The other day I was in a meeting and something came up and I
said offhandedly, “It’s like we are
always dancing in the margins”.
This image really seemed to resonate and I mulled it over for
a few days and worked it into my main director’s report to our group.
Life is a Dance
Life is a dance, that we do for the glory of God. We all
dance, according to our gifts, background and culture, each one bringing
something different to the mix. Our dancing should attract others to the dance,
so that there is someone from each tongue and tribe and nation dancing with us
in the “Great Dance” described so nicely by CS Lewis in Perelandra.
Sometimes
life will send an obstacle our way, opening up a hole in the dance floor. But if you know it’s there, you can dance
around it. Even if there are TWO holes,
you can keep dancing, with some modifications.
But
occasionally, your world turns upside down and a sinkhole opens up in your living room, relegating you to dancing in the
margins.
So what is our response to being forced into the margin?
Can we
ignore the sinkhole and just imagine it does not exist? Not
really, without some serious psychological consequences down the road.
Can we
continue to dance? Do we have to, or can we just give up? This is a
valid question and the answer depends a lot on your individual and family
needs, and your calling. In our context, it is obvious that our group needs to keep working as long as it is day,
“Because night is coming, when no one can work." (John 9:4-5)
Okay, so if you we
decide that we are called to continue to work “in the margins”, how do we go
about that?
- Meet Jesus in the Margins. He who so frequently sought out the marginal meets us there, too. As I mulled over this, I imagined our Good Shepherd preparing us a table right there in the margins, next to our gaping sinkhole. If he can do it in the presences of our enemies, why not? And he provides not just sustenance but a joyful banquet.

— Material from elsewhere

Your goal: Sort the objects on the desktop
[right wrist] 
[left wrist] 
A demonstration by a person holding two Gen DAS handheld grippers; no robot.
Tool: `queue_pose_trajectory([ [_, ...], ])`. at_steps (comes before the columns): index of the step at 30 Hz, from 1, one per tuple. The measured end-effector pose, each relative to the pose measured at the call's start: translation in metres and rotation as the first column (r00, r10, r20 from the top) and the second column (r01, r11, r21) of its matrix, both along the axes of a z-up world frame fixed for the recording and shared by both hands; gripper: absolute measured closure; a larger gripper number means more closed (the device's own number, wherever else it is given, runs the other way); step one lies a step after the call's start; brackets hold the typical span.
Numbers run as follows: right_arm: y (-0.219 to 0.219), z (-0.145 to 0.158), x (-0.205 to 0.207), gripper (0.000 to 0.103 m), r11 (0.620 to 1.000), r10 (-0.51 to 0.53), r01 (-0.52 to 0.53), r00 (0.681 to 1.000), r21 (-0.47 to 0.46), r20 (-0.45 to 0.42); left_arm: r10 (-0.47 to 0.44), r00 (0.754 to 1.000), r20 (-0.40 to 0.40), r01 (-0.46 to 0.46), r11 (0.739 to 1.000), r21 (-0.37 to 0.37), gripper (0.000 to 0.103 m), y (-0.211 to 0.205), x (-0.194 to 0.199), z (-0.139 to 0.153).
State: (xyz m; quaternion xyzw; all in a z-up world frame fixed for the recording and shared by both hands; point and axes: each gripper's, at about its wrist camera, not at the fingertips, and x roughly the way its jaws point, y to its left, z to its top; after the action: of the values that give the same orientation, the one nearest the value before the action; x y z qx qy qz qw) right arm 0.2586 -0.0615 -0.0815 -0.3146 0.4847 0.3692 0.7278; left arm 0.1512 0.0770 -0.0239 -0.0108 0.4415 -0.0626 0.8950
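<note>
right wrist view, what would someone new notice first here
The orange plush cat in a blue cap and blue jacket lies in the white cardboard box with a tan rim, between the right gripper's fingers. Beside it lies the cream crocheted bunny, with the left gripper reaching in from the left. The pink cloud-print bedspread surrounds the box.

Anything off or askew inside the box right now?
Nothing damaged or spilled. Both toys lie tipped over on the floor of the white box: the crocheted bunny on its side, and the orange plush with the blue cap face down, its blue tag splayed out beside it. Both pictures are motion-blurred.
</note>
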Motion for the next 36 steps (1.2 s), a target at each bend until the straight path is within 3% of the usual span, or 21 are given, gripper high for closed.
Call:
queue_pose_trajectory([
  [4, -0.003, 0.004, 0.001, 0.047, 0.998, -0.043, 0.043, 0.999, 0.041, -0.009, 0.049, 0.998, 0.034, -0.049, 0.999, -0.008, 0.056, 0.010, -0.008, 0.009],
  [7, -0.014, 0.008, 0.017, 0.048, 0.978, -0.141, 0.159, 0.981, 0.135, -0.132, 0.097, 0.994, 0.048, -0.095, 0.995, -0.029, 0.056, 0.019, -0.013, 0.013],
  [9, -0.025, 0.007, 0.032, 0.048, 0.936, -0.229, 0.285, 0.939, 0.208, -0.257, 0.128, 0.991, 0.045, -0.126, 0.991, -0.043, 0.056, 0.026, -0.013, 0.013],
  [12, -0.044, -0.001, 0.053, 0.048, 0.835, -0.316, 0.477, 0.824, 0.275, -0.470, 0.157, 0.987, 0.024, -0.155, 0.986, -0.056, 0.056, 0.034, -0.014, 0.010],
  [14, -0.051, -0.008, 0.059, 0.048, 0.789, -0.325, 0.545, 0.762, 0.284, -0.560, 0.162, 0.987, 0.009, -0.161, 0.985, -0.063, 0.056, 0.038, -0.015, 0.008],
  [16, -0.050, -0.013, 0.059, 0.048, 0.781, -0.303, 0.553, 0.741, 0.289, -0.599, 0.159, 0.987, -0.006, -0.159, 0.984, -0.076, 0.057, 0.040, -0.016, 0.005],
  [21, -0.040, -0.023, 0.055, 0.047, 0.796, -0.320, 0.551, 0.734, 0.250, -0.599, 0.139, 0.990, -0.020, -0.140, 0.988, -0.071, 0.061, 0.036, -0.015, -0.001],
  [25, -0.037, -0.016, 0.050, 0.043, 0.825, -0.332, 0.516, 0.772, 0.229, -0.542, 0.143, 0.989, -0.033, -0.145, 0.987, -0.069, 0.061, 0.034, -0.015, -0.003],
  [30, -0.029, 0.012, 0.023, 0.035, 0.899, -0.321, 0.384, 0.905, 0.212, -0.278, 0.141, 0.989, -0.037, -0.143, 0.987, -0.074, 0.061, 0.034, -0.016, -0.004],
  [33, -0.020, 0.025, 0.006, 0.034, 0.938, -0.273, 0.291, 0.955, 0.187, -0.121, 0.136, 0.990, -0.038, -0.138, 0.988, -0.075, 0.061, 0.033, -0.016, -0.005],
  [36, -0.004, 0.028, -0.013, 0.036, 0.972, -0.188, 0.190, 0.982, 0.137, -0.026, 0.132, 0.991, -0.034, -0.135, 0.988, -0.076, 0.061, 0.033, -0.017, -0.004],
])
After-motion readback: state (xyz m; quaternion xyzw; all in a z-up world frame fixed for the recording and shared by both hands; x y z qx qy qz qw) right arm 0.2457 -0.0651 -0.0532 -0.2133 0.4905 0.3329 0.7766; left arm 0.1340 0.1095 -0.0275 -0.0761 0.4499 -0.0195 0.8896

- Don’t just soldier on in your own human strength. Realize, like God does, that we are "but dust". HE is the one who rescues us from the pit, renews my strength like the Eagle’s and fills my life with good things! (Psalm 103)
- Share in the death of Jesus so that HIS life is shared with us!
2 Corinthians 4-8-10 We are pressed on every side by troubles, but we are not crushed. We are perplexed, but not driven to despair. We are hunted down, but never abandoned by God. We get knocked down, but we are not destroyed. Through suffering, our bodies continue to share in the death of Jesus so that the life of Jesus may also be seen in our bodies.”
I am not sure how this works. I can certainly relate to the “pressed on every side, perplexed, knocked down. . .” but it seems that these painful things are accompanied with this promise of Jesus sharing his life with us, through us.
- Do what you can to change the internal factors, realizing you cannot do anything about the external factors. You may not be able to fill in the sinkhole, but you can clear out the furniture that is blocking the rest of the floor.P
- Pray for God to bring justice and cause rivers to flow in the desert. Isaiah 35.